PROBLEM STATEMENT: Where a line of the listing below includes the word "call", reproduce that line.

━━━━━━━━━━━━━━━━

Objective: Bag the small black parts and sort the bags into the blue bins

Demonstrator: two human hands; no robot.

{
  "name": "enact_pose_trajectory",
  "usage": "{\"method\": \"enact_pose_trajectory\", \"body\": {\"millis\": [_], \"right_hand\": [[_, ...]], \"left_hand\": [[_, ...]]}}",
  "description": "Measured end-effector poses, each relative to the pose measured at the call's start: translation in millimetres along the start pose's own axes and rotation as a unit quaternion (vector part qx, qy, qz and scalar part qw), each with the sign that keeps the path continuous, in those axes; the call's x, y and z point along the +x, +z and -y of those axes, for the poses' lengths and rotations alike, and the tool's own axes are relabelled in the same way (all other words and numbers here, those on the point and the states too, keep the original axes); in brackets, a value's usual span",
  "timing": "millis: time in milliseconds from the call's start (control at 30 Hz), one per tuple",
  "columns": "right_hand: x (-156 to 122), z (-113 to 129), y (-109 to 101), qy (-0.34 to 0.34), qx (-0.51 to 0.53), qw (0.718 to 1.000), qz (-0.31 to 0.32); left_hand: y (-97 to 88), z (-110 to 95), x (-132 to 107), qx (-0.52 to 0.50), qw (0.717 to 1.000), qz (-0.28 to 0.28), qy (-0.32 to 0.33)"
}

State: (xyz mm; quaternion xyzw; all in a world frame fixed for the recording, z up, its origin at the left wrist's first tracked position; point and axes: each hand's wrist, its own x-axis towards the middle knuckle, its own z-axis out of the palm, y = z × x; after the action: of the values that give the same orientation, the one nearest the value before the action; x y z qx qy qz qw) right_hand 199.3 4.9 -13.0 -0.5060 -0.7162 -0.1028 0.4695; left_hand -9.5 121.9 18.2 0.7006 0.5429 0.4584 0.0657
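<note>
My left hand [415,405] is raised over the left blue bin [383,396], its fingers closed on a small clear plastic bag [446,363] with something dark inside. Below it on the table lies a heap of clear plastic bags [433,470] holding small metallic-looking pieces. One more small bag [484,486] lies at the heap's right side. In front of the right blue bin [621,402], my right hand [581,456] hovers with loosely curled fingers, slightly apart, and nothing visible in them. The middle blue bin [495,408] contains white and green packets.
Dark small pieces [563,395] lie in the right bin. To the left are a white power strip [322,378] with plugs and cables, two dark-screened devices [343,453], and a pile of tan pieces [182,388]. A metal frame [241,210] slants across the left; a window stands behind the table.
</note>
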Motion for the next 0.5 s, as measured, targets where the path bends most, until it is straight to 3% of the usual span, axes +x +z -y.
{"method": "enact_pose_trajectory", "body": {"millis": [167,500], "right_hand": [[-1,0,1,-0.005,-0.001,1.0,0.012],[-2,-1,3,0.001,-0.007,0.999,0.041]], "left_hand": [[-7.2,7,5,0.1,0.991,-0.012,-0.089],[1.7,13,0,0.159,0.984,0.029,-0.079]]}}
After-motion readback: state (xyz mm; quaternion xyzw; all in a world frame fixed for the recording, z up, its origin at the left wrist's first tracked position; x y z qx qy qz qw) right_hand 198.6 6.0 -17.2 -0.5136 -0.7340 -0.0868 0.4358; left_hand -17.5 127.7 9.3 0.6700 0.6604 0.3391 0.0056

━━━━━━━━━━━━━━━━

EXERCISE RESULT:
  "description": "Measured end-effector poses, each relative to the pose measured at the call's start: translation in millimetres along the start pose's own axes and rotation as a unit quaternion (vector part qx, qy, qz and scalar part qw), each with the sign that keeps the path continuous, in those axes; the call's x, y and z point along the +x, +z and -y of those axes, for the poses' lengths and rotations alike, and the tool's own axes are relabelled in the same way (all other words and numbers here, those on the point and the states too, keep the original axes); in brackets, a value's usual span",
  "timing": "millis: time in milliseconds from the call's start (control at 30 Hz), one per tuple",

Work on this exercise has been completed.